10 Tips for restless legs syndrome in pregnancy
You may already try some of the recommendations that we are gonna suggest, but if you’re not, some of them are definitely worth a try.
First of all, talk to your care provider about your iron levels and magnesium levels. Most women in America have less than optimal magnesium levels. So the supplement might be helpful for you.
Second, reduce or eliminate stimulants such as caffeine, alcohol, and cigarettes. Some people swear by magnesium sprays, lotions or gels. But most of the research shows that only a tiny amount actually gets through the skin, which in normal circumstances is really a good thing because we want the skin to be a protective barrier.
Lots of women find the body scan meditation can be quite helpful too. As by meditation you redirect your focused attention to different parts of the body. Try a spiky ball under the foot or under your calf, better still, get out of bed, stretch those muscles, that will disrupt the signals to the brain. Exercise, even some gentle yoga stretches can help. Some studies suggest that yoga can reduce the severity and stress associated with restless legs. Try a warm bath with Epsom salts before bed. Massage your legs before bedtime if you have a willing partner, ask for their help, especially in late pregnancy. Try applying a cold washcloth or an ice pack on your legs may also reduce the restless legs syndrome pregnancy.
You may see some discussions online about using tonic water, which contains quinine. But please do talk to your care provider as quinine is not recommended for pregnant women. You would have to take large doses of quinine to have an effect, but some women do report feeling better almost immediately with only a small glass. But be sure to talk to your care provider first.

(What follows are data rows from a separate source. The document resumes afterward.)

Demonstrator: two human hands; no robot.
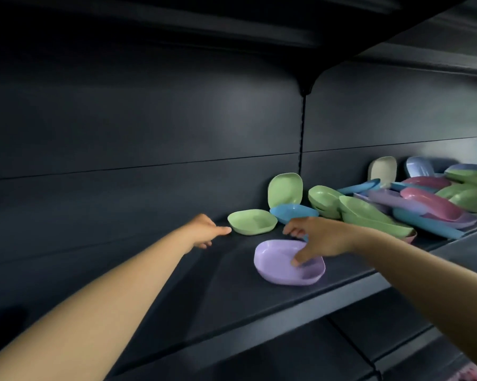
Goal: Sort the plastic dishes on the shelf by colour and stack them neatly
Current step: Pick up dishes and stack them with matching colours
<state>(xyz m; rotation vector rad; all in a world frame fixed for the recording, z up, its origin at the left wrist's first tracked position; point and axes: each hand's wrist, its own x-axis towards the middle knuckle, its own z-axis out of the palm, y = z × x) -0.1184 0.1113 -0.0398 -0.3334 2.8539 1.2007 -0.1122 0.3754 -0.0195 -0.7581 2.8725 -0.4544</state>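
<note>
Head view: shallow lilac dish (275,266), rounded-square, upright

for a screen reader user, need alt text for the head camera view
A person's right hand grips a lilac dish on a dark shelf while the left hand reaches toward a green dish. Mixed coloured dishes lie jumbled to the right.

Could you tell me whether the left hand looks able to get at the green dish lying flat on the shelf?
Probably yes: the left hand points at the flat green dish, its fingertip just short of the rim, with nothing between them.
</note>
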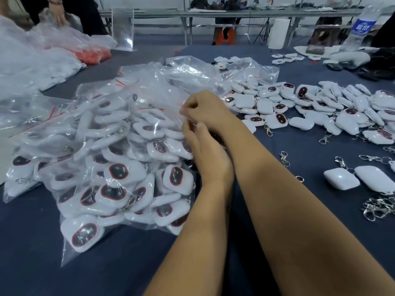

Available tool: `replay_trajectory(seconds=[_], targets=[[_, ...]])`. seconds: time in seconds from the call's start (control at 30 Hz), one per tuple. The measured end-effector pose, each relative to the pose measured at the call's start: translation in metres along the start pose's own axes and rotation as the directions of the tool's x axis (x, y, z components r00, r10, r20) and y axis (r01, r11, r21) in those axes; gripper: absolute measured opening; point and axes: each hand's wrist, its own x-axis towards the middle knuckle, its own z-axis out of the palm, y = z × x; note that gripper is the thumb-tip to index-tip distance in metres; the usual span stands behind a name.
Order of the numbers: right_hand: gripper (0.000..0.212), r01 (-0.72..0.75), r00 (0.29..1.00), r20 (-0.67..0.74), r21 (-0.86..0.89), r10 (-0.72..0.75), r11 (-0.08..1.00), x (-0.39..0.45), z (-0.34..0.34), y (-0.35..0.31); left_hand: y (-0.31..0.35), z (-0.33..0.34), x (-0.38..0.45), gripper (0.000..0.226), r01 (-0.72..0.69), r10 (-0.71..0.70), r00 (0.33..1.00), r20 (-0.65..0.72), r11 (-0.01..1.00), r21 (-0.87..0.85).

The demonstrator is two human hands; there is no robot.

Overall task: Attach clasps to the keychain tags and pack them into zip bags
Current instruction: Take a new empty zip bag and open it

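Head view, both hands (201, 124) pinching a zip bag (162, 103) edge, bare cloth (310, 150) right of forearms

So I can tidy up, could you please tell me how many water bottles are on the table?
1: a clear water bottle stands far right on the table; others may hide behind the bags.

One head-worn wide-angle view looks forward and down, close over the table (299, 150).

bare forearms (267, 210), seemingly sleeveless
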Motion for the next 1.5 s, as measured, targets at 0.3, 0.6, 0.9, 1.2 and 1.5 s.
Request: replay_trajectory(seconds=[0.3, 0.6, 0.9, 1.2, 1.5], targets=[[0.017, 0.015, 0.916, -0.166, 0.924, 0.364, 0.383, -0.071, -0.057, 0.022, -0.004, 0.005, -0.011, 0.066, -0.342, 0.312, 0.939, 0.146, 0.889, 0.303], [0.022, -0.206, 0.854, -0.173, 0.753, 0.490, 0.625, -0.156, -0.065, 0.060, -0.002, 0.022, -0.046, 0.030, -0.661, 0.273, 0.722, 0.635, 0.542, 0.518], [0.015, -0.191, 0.878, -0.322, 0.446, 0.355, 0.875, -0.175, -0.049, 0.068, -0.013, 0.030, -0.051, 0.024, -0.236, 0.007, 0.917, 0.398, 0.815, 0.530], [0.017, -0.205, 0.773, -0.428, 0.528, 0.467, 0.824, -0.171, -0.051, 0.071, -0.011, 0.013, -0.038, 0.017, -0.439, 0.325, 0.891, 0.318, 0.793, 0.421], [0.007, -0.121, 0.849, -0.348, 0.604, 0.397, 0.788, -0.164, -0.058, 0.068, -0.007, 0.029, -0.026, 0.008, -0.450, 0.467, 0.884, 0.031, 0.831, 0.327]])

So now let us talk about some of the emerging and quite interesting treatment that other women have tried. There is a new research topic about TRP, which is transient receptor potential. These are channels and they are found throughout the body. And they respond to sensations such as taste, heat, cold and pain. They can be activated by a variety of flavors and scents. So flavors can stimulate the TRP channels. And quinine is quite bitter, so maybe that is how the tonic water works. Essentially, they tell the nerves to calm down.

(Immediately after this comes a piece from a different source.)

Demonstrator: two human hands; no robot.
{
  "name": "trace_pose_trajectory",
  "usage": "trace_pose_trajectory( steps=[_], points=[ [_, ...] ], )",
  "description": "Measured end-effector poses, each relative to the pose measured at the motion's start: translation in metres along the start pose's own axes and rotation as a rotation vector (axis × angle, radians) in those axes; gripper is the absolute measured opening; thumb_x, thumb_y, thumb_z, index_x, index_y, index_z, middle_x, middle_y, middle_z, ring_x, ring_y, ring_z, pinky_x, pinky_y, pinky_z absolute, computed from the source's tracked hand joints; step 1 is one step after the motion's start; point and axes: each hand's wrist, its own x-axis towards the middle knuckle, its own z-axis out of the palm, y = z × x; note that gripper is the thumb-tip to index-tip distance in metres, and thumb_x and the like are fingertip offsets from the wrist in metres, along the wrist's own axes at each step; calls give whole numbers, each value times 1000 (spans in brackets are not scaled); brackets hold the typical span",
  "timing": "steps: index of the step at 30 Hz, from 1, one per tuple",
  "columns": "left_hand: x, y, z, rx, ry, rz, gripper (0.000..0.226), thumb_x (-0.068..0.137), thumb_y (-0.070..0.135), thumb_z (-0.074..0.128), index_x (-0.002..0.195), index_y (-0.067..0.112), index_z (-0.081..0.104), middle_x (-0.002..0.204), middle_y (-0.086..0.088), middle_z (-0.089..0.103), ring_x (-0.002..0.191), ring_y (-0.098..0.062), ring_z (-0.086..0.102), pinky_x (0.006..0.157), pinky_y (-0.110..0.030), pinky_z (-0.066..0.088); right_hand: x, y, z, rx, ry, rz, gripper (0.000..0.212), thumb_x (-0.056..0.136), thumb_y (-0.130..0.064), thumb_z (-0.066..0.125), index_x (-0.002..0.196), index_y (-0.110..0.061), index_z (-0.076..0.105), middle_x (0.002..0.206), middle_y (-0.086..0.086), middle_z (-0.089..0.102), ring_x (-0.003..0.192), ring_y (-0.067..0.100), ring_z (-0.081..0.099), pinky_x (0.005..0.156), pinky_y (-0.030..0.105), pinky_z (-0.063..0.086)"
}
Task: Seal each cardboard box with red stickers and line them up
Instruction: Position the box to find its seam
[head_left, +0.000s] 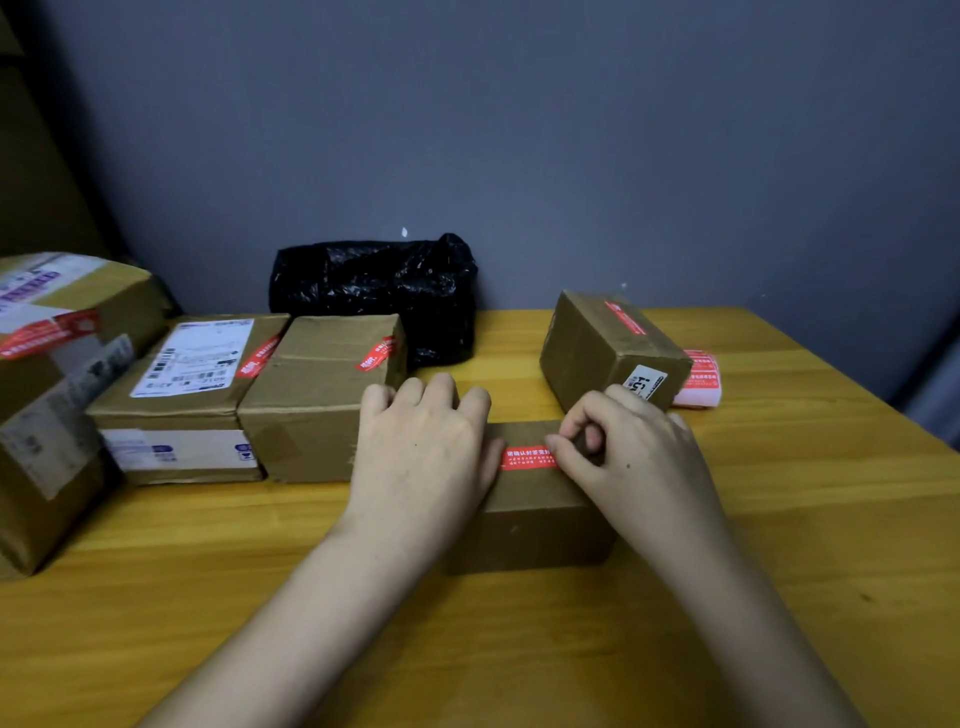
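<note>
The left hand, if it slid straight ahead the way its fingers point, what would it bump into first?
Probably the crinkly black plastic bag against the wall. The left hand lies flat on the small brown cardboard box, fingers pointing away. The brown cardboard box with a red sticker sits just left of that line, though depth is unclear.

Small cardboard box (535, 514) sits front-centre on the table (779, 519), sticker (527, 458) on its top. Left hand (423, 447) lies over the box's left end, right hand (631, 447) over its right end at the sticker. Left of it, a row of three: plain box (317, 400), labelled box (187, 400) touching it, big box (57, 395) far left. Plastic bag (379, 291) behind the row, against the wall. Tilted box (608, 353) behind-right; sticker roll (698, 379) just right of that.
</note>
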Motion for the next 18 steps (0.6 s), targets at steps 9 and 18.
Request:
trace_pose_trajectory(
  steps=[9,18],
  points=[
    [-5,-5,2,-85,-16,-40,24,84,38,46,83,19,61,76,-1,57,70,-25,59,66,-37,38,-4,4,2,5,114,-2,11,88,-33,60,98,-28,59,75,-15,50,74,5,50,72,29,36],
    [-46,-2,0,-345,-66,85,57,92,45,32,139,16,47,140,4,50,132,-14,45,109,-43,26,-39,16,2,-39,-83,-242,55,99,-52,20,146,-27,35,151,-17,33,144,3,19,112,27,12]
  ],
)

There are TRP channels in the mouth, throat, and stomach. And when they are stimulated, they immediately impact nerves in the spinal cord. It is a neural pathway. So the effect is really fast compared to medication that has to be processed by the body or creams that have to be absorbed into the bloodstream. So during our research, we found that some people find that a couple of sips of tonic water or a spoonful of muscle dirt or pickle juice helps in less than five minutes.

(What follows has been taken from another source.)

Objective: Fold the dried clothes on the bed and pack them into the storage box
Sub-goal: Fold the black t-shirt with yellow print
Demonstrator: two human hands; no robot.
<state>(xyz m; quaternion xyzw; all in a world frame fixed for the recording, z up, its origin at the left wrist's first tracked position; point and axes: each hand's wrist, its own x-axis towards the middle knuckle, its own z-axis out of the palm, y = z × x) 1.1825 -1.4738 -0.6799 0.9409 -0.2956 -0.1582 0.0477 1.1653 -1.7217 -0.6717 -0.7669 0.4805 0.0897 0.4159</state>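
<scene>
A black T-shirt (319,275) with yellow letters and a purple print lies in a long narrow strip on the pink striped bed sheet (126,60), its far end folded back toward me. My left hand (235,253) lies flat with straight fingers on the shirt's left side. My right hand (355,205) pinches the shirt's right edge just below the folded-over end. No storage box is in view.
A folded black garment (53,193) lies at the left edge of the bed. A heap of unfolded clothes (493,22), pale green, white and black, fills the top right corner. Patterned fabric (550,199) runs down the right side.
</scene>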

This might also be helpful if you get those leg cramps at night as well. Strong flavors like vinegar, ginger, pickle juice, hot peppers, mustard, and quinine all stimulate those TRP channels to override those nerves from firing off at 2 a.m. when you just nodded off after multiple bathroom trips.
One of the strangest recommendations you will probably hear for restless legs is to put a bar of soap at the end of your bed. So what would be the mechanism for the relief of restless legs? Is it just a placebo or something more? Some scientists believe that it is the scent that triggers the TRP channels and there is already lots of evidence that scent can reduce pain. So it is possible, and there is no side effect.
Restless legs can cause significant sleep issues and stress. So do talk to your care provider about trying some of these options. And please always keeping in mind what works for one person may not work for another, and you may need to try several different approaches. Keep trying until you find what works for you. Maybe keep a couple of packets of mustard by the bedside and a bar of soap under your sheets, unless, of course, the mustard gives you heartburn.